• [What the exercise asks] Lines before the one containing "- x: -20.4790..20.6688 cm" are excluded; reproduce that line and all lines after it in the entries below, exactly.

• [Extracted records]
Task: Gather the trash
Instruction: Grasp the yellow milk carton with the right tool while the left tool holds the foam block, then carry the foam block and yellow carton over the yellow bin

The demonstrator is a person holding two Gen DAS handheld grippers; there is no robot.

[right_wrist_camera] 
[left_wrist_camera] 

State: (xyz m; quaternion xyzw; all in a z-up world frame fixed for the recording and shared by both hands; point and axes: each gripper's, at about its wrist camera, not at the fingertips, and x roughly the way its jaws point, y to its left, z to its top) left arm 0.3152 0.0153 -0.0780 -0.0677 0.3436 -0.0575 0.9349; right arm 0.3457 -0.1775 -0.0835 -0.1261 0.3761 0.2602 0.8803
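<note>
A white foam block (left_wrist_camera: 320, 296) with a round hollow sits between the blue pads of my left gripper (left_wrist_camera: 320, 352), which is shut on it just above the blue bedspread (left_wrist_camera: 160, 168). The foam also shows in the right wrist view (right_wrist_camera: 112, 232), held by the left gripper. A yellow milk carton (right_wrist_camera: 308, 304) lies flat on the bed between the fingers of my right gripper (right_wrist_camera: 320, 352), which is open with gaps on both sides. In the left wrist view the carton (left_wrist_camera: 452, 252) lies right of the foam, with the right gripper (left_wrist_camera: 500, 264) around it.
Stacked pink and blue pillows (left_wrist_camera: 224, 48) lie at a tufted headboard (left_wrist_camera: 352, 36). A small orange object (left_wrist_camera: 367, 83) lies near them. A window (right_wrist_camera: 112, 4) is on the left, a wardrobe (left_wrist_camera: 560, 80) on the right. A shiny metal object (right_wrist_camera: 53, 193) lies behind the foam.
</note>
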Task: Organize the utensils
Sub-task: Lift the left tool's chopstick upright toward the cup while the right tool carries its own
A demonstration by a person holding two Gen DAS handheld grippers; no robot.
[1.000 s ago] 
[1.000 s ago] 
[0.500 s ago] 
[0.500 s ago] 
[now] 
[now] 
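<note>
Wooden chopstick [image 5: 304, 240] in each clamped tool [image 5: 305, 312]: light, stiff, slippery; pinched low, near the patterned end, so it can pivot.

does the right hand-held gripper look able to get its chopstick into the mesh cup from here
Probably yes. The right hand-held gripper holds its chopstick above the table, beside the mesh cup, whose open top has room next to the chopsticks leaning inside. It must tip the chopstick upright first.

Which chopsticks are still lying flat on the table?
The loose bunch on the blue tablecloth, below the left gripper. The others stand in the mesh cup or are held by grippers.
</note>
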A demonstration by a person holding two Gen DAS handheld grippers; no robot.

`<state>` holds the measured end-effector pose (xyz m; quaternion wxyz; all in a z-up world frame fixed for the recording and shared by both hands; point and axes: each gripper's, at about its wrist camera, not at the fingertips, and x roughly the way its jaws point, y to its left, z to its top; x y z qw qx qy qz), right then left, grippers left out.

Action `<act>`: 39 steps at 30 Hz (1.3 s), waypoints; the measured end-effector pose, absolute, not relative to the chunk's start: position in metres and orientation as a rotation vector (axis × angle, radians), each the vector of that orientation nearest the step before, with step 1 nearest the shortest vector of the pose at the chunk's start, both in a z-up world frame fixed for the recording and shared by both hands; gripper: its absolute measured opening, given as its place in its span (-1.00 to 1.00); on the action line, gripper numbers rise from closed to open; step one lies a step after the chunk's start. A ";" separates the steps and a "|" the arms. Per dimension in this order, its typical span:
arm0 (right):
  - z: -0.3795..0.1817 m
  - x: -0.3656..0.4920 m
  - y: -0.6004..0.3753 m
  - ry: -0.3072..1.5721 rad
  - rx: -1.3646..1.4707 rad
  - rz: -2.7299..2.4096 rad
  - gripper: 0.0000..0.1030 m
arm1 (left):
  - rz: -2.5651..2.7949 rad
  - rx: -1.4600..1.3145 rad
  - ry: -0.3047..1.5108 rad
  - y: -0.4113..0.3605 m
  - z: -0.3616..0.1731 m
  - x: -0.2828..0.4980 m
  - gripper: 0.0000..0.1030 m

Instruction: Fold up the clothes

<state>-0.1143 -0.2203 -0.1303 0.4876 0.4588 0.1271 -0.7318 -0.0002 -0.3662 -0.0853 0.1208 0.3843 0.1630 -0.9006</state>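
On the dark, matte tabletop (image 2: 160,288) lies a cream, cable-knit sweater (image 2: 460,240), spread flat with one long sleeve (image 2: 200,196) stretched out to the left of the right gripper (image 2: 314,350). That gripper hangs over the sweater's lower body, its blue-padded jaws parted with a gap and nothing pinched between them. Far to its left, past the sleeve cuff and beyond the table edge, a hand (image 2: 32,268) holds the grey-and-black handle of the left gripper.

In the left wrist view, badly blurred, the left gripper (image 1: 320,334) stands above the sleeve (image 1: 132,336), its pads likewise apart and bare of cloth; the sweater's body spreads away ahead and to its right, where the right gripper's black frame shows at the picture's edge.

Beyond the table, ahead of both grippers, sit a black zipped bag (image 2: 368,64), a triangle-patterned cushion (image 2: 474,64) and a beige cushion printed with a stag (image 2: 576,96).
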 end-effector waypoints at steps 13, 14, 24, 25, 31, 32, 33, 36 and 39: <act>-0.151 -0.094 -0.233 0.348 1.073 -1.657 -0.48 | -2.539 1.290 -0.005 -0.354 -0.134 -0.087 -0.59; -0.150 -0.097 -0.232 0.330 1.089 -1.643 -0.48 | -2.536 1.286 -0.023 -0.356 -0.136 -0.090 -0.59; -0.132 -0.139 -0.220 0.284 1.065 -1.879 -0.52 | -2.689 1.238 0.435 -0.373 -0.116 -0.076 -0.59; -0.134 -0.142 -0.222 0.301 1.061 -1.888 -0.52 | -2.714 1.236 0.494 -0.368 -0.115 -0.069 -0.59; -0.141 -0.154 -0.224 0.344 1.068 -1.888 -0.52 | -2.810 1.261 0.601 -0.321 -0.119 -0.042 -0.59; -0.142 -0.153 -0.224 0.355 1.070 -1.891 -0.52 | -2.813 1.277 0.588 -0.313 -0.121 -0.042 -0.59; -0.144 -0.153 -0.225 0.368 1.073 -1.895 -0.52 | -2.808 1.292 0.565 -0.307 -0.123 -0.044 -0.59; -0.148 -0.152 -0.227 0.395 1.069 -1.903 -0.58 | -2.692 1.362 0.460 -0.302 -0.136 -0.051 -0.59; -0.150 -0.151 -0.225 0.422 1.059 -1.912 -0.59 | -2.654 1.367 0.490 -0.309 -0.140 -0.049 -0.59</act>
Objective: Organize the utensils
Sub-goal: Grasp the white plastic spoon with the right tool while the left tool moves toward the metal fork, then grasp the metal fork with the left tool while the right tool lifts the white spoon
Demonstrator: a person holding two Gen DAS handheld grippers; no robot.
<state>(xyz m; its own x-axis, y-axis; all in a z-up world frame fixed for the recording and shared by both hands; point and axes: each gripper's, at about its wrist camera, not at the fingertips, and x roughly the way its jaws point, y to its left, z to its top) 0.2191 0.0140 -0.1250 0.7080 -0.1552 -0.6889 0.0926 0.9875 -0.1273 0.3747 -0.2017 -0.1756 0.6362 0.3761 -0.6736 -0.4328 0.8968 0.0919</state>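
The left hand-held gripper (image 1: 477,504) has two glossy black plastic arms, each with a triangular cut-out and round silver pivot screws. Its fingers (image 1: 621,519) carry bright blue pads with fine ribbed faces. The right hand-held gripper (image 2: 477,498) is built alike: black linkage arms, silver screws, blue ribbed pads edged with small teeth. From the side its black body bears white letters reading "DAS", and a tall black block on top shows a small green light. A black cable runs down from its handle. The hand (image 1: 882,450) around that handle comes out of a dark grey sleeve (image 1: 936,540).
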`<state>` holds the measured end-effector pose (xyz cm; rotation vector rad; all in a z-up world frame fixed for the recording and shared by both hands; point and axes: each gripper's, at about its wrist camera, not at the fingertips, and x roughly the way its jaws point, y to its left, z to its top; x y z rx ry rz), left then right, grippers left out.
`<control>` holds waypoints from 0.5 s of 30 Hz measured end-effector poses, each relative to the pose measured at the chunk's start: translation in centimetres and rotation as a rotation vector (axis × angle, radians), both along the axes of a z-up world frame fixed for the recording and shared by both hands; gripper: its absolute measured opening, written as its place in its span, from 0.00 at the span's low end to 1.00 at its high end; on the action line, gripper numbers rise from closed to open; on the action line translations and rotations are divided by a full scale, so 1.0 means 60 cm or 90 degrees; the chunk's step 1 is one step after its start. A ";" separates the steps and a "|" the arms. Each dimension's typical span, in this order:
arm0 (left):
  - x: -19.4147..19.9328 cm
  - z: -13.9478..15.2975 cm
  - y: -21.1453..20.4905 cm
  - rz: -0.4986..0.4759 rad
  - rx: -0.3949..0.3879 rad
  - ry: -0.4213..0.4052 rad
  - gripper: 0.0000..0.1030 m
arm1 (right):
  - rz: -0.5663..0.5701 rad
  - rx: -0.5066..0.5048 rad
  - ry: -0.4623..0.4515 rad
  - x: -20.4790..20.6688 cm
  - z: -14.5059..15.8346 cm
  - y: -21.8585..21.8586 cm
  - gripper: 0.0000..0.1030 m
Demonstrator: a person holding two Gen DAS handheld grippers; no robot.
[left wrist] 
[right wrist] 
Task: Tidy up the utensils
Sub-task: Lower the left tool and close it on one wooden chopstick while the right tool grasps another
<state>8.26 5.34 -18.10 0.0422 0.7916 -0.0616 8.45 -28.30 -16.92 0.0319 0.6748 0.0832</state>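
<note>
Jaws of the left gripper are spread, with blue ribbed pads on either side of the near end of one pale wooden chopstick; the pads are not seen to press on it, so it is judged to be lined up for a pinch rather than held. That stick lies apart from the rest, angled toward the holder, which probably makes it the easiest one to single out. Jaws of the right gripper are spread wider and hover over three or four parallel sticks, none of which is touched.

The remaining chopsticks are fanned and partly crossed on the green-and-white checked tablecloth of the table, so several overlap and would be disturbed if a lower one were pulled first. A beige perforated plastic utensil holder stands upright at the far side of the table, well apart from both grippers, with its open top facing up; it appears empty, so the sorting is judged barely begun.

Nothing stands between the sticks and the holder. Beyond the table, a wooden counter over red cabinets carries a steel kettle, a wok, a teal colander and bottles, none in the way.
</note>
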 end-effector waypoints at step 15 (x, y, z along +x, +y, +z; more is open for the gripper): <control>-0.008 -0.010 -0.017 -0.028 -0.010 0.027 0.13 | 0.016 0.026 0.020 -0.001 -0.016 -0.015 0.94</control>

• [Final answer]
  - x: -20.4790..20.6688 cm
  - z: -14.5059..15.8346 cm
  - y: -21.8585..21.8586 cm
  - gripper: 0.0000..0.1030 m
Demonstrator: a person holding two Gen DAS handheld grippers; no robot.
[left wrist] 
[right wrist] 
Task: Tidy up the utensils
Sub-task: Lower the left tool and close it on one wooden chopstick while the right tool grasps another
<state>8.26 5.34 -18.10 0.0422 0.7916 -0.0616 8.45 -28.30 -16.92 0.0319 0.6748 0.0832</state>
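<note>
Jaws of the left gripper are spread, with blue ribbed pads on either side of the near end of one pale wooden chopstick; the pads are not seen to press on it, so it is judged to be lined up for a pinch rather than held. That stick lies apart from the rest, angled toward the holder, which probably makes it the easiest one to single out. Jaws of the right gripper are spread wider and hover over three or four parallel sticks, none of which is touched.

The remaining chopsticks are fanned and partly crossed on the green-and-white checked tablecloth of the table, so several overlap and would be disturbed if a lower one were pulled first. A beige perforated plastic utensil holder stands upright at the far side of the table, well apart from both grippers, with its open top facing up; it appears empty, so the sorting is judged barely begun.

Nothing stands between the sticks and the holder. Beyond the table, a wooden counter over red cabinets carries a steel kettle, a wok, a teal colander and bottles, none in the way.
</note>
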 end-effector waypoints at step 15 (x, y, z along +x, +y, +z; more is open for the gripper): <control>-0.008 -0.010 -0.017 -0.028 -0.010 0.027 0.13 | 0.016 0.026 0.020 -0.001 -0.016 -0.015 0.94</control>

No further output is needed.